The ad industry group Privacy for America, which is pushing for a national privacy law that would override state laws including California's Consumer Privacy Act, cheered news of the upcoming discussions.
“Americans deserve rules that prohibit harmful data practices, regardless of the state in which they live,” the organization tweeted.
Advocate Jeff Chester, executive director of the watchdog Center for Digital Democracy, said Thursday that privacy organizations “intend to work closely with House leadership to ensure that these roundtables accurately reflect all the key issues which any comprehensive privacy bill must address.”
He added that those issues include “ending the comprehensive system of digital marketing manipulation and surveillance at the core of the industry’s business model.”
Interactive Advertising Bureau executive vice president for public policy Dave Grimaldi says the IAB also plans to attend the roundtables.

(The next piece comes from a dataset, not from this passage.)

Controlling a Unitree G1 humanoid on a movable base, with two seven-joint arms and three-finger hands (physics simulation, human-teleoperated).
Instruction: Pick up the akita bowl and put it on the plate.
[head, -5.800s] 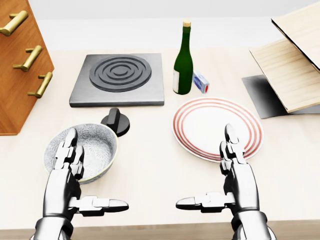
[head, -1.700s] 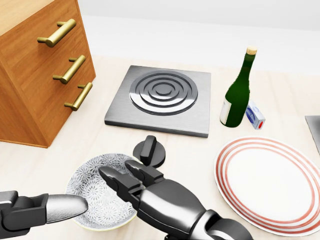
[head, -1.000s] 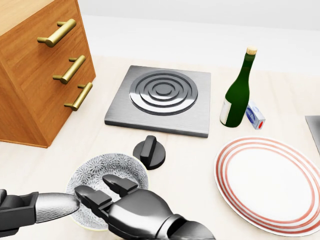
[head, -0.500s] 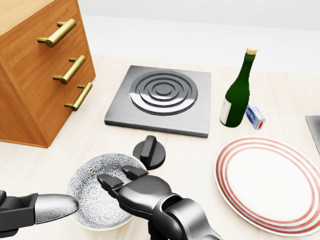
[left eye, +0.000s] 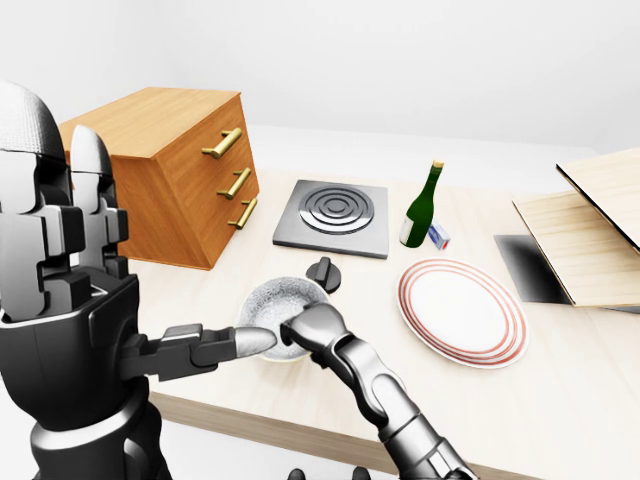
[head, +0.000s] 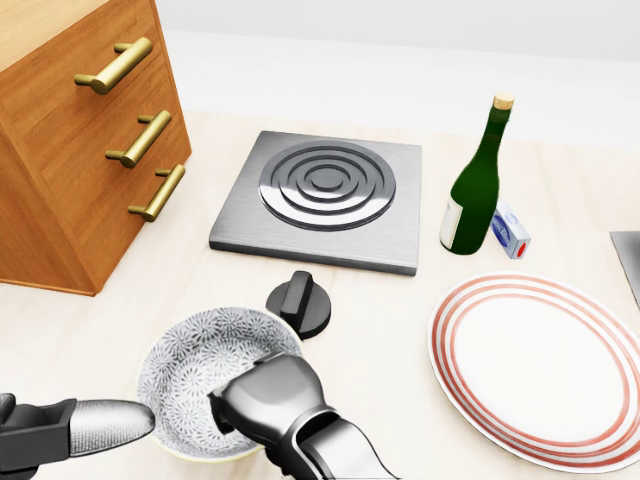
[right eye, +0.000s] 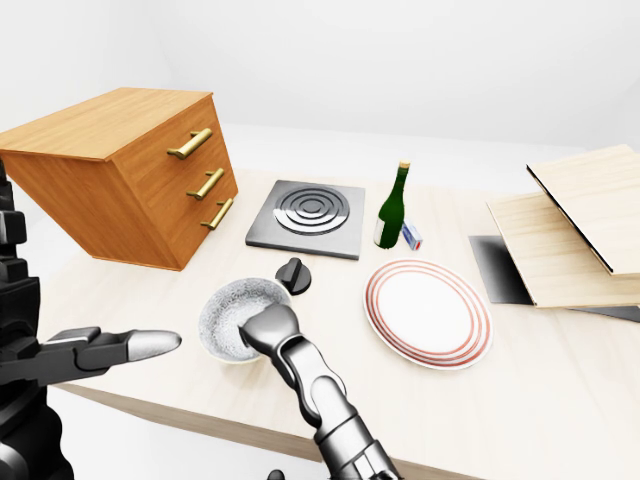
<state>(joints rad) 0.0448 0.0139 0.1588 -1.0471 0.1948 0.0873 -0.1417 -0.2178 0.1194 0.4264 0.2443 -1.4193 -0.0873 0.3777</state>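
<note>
The akita bowl (head: 195, 365), grey-white with a fine pattern, sits on the light counter at the lower left of the head view. My right hand (head: 262, 395) is curled into a fist over the bowl's lower right rim, its fingers wrapped round the edge. My left hand (left eye: 120, 300) stands upright and open at the left of the left-eye view, its thumb (head: 100, 424) pointing at the bowl from the left without touching it. The white plate (head: 540, 370) with red rings lies to the right of the bowl, with nothing on it.
A black knob (head: 300, 305) stands just above the bowl. Beyond it lies a grey burner slab (head: 325, 195). A green bottle (head: 475, 195) and a small box (head: 511, 232) stand above the plate. A wooden drawer cabinet (head: 70, 130) is at left, wooden boards (right eye: 580, 230) at far right.
</note>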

Earlier this year, Virginia joined California in enacting a broad privacy law. The Virginia measure, similar to California's, requires companies to allow consumers to access, correct and delete personal data. The Virginia law also gives consumers the right to opt out of the use of non-sensitive data for targeted advertising, and requires companies to obtain consumers' affirmative consent before processing “sensitive” data -- including information about race, religious beliefs, health, sexual orientation or immigration status, as well as precise geolocation information and some biometric data.
Measures in other states, including Washington, Oklahoma and Florida stalled this year.
In Florida, lawmakers in the House and Senate passed separate versions of a privacy bill that would have given consumers the right to opt out of some forms of ad targeting, but were unable to reconcile the measures before the April 30 deadline. The key sticking point centered on whether consumers would be able to sue companies over violations.